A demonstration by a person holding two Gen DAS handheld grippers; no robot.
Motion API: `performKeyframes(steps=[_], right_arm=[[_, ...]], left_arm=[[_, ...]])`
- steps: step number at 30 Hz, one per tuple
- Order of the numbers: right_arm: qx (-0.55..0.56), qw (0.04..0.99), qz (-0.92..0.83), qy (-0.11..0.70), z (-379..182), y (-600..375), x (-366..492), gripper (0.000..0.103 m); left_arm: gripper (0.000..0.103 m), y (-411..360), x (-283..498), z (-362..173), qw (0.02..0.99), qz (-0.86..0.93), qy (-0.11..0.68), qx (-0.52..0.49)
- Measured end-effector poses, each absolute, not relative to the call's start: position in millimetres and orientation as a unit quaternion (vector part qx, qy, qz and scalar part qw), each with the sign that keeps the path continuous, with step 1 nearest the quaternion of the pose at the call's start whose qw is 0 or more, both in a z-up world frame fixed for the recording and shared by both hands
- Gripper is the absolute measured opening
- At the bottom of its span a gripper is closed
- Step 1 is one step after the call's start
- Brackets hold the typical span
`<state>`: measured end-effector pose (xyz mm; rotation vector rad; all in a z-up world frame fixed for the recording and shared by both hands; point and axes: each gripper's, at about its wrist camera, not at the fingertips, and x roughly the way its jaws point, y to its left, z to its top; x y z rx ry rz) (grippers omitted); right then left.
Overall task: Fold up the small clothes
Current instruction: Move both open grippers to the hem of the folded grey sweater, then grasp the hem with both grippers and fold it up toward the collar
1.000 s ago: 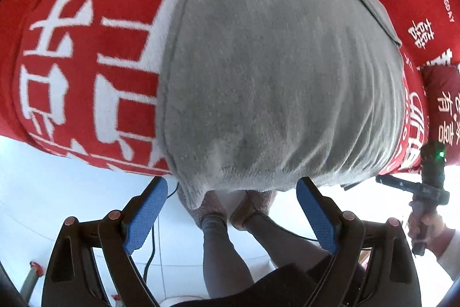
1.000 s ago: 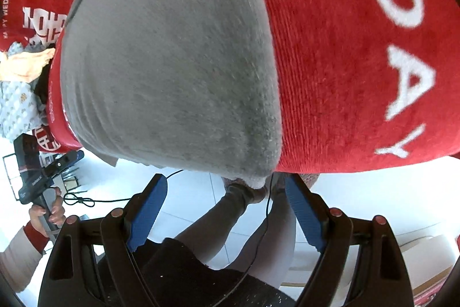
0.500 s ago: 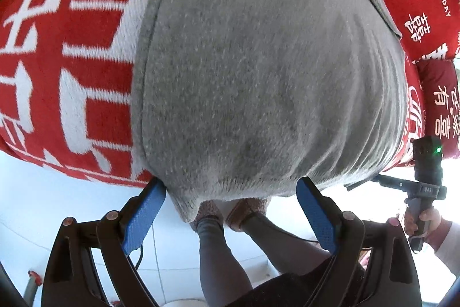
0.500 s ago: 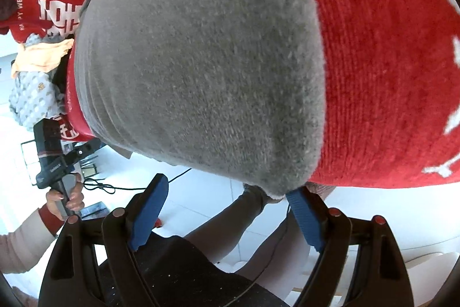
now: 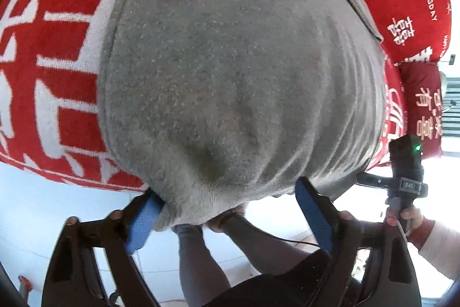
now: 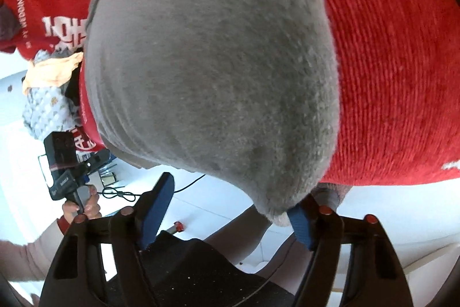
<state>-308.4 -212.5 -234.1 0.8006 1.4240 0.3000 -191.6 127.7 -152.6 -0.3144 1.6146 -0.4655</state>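
A grey knitted garment [image 5: 235,76] lies flat on a red blanket [image 5: 57,48] with white characters, and its near hem droops over the blanket's front edge. My left gripper [image 5: 227,192] is at the hem's left corner. Its jaws are closing with the hem between the blue pads, and only the left pad [image 5: 143,217] touches cloth. In the right wrist view the same grey garment [image 6: 207,62] fills the middle. My right gripper [image 6: 230,192] is at the hem's right corner and its jaws are closing. That corner hangs against the right pad [image 6: 299,223], while the left pad stands clear.
A pile of orange and grey patterned clothes [image 6: 49,94] lies on the blanket's [image 6: 396,76] far left. The person's legs [image 5: 195,258] stand on white floor below. A black cable [image 6: 120,193] runs across the floor. Each view shows the other hand-held gripper at its side.
Both grippers have come in to the garment's near hem, which now hangs between the pads. Both pairs of jaws have narrowed. The garment fills more of each view.
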Motion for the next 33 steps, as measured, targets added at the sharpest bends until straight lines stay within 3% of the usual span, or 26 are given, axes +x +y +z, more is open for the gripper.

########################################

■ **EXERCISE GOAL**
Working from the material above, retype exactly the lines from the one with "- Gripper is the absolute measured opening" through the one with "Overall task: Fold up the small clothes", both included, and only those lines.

■ **OUTPUT FOR THIS TASK**
- Gripper is the absolute measured opening
- At the bottom of its span a gripper is closed
- Step 1 is one step after the call's start
- Brackets hold the typical span
`<state>`: measured end-effector pose (xyz mm; rotation vector rad; all in a z-up world frame fixed for the recording and shared by both hands; point and axes: each gripper's, at about its wrist camera, not at the fingertips, and x roughly the way its jaws point, y to its left, z to its top; x y z rx ry rz) (grippers omitted); right then left.
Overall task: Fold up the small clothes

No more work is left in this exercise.